2) Eliminate FICA payroll tax for Corp. and employees (at lease for a few years) for the people who are making under $30k of income.
3) Eliminate ceiling cap for FICA taxable amount (now at $ 109K) and make ALL incomes from all sources taxable for FICA taxable, so everybody pay the same percentage. That should include those bankers’ bonuses and Wall Street high rollers, I mean every conceivable income from every conceivable source must be FICA taxed.
4) Audit (real audit) every Gov. Agency, especially Pentagon and Federal Reserve (a Privet Bankster, and make it a real Federal Agency) for waste and corruption and so called mismanagement s (playing favoritism).
5) Tax ALL Wall Street Transactions (stock, commodity, and even Derivative Instruments) say 1% on both side (Buyers & Sellers).
6) Close all loopholes on the tax codes for the rich and Corporations (is there any other loopholes? we have already stoped giving single Moms welfare.)
7) Create the biggest Depression-era Works Progress Administration for all kind of public infrastructure (hi-tech and low-tech) .
These simple steps would bring JOBS, stability to the Market, and slowly eliminates DEFICIT and will fix funding for Social Security Fund.

 

RALPHMUSGRAVE

6:07 AM ET

January 12, 2012

Infrastructure.

If we can spend billions on infrastructure projects to give the unemployed jobs, why not spend the billions re-hiring the public sector teachers, medical staff, etc sacked as a result of the recession?

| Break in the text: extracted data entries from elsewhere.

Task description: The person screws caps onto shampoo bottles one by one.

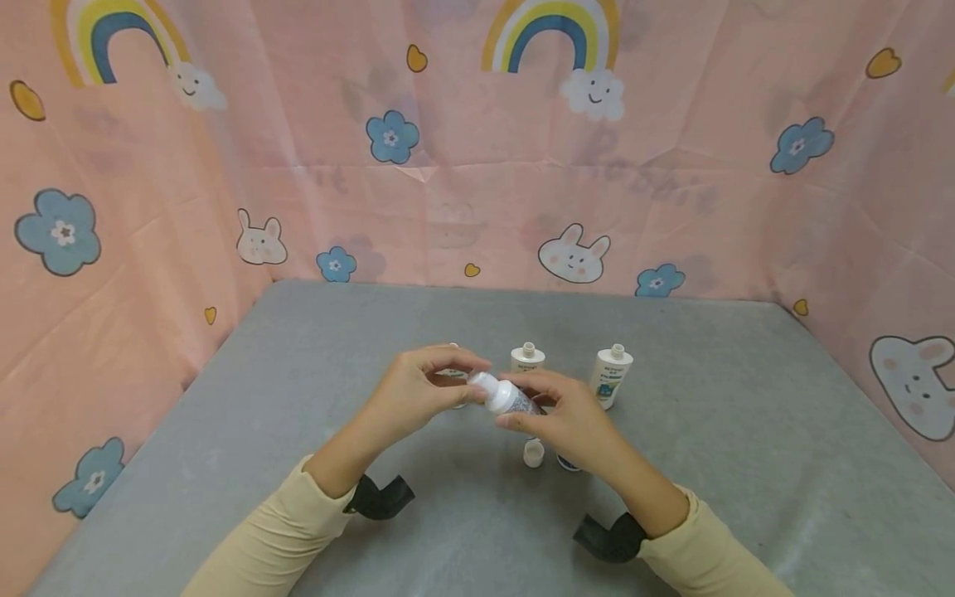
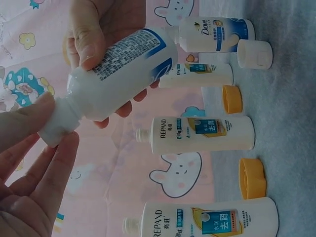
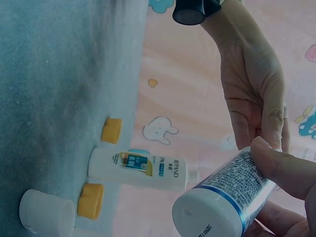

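Note:
A white bottle with a blue band and a printed back label (image 2: 128,69) is held tilted above the table. My right hand (image 1: 570,419) grips its body. With thumb and fingertips, my left hand (image 1: 418,385) pinches the white cap (image 2: 59,121) at the bottle's neck. The bottle's base faces the right wrist camera. Whether the cap is loose on the neck, I cannot tell.
Uncapped white REPAND bottles (image 1: 613,377) stand behind the hands, with orange caps (image 2: 252,178) beside them. A Dove bottle (image 2: 215,34) stands near a loose white cap (image 1: 533,453). Patterned pink cloth (image 1: 462,199) encloses the grey table (image 1: 336,323).

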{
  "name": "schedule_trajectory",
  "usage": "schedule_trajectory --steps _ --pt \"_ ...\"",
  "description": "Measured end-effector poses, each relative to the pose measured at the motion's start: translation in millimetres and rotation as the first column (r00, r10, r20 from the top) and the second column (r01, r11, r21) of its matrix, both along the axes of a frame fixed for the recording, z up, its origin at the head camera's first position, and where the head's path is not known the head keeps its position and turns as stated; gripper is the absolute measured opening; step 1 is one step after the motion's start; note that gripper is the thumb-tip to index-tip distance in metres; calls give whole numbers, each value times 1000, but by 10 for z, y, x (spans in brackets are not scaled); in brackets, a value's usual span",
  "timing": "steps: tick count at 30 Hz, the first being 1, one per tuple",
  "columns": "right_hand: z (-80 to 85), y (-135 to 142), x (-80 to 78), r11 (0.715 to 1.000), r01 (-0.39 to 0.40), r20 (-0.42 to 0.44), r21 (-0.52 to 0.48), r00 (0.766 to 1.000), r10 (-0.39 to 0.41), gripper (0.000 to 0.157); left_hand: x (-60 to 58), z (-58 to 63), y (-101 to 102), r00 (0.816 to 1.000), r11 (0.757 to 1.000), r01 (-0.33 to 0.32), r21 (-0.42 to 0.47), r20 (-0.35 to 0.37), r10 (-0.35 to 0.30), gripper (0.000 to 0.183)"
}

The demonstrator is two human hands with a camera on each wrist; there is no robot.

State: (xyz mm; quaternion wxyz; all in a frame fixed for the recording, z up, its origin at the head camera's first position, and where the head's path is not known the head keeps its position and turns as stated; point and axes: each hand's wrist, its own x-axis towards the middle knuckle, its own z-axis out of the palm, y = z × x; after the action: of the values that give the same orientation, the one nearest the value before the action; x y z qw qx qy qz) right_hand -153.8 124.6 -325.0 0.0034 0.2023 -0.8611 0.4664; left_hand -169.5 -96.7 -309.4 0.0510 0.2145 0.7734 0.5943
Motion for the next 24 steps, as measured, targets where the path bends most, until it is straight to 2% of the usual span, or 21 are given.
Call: schedule_trajectory --steps 4,7,12,15,19,24 --pt "-2 0 -5 1000 0 7 0 1000 0 41 -8 3 -16 1000 1000 22 12 -20 -22 46" --pt "-7 -1 -9 1000 3 8 6 1000 -3 41 -14 13 -34 1000 1000 -11 9 -7 11 52" --pt "-8 -5 -8 1000 6 0 11 1000 -6 41 -19 24 -40 993 991 -116 -70 22 118 33" --pt "-6 -5 -5 1000 5 0 7 1000 -5 40 -23 21 -31 990 985 -138 -105 29 141 26" --pt "-4 -2 -4 1000 2 0 5 1000 -2 40 -23 15 -29 992 986 -122 -109 30 126 23" --pt "2 3 -6 1000 -6 1 8 1000 6 40 -15 18 -43 998 996 -36 -78 39 39 29"
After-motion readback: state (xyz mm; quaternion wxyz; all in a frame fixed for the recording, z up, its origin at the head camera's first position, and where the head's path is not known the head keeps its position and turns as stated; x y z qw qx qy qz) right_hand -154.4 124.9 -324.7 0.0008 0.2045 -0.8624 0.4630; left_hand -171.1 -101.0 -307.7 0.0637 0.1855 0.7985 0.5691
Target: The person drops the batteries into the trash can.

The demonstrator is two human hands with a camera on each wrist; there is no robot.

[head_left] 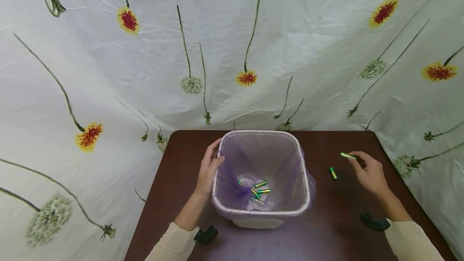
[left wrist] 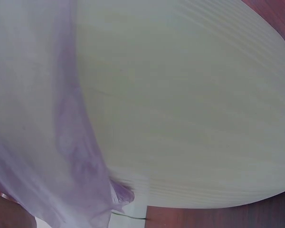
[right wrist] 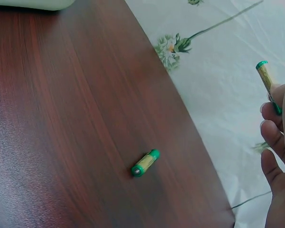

I.e. what’s the point of sacking teachers and then re-hiring them as labourers on infrastructure schemes? Their skills are hardly being put to good use when labouring.

Also, infrastructure projects are singularly unsuited for dealing with recessions in that recessions normally last 2-5 years, whereas infrastructure projects can take far longer to plan, and get going. To take an extreme example, the “HS2” rail scheme recently announced in the UK will be completed in 2026: fourteen year’s time!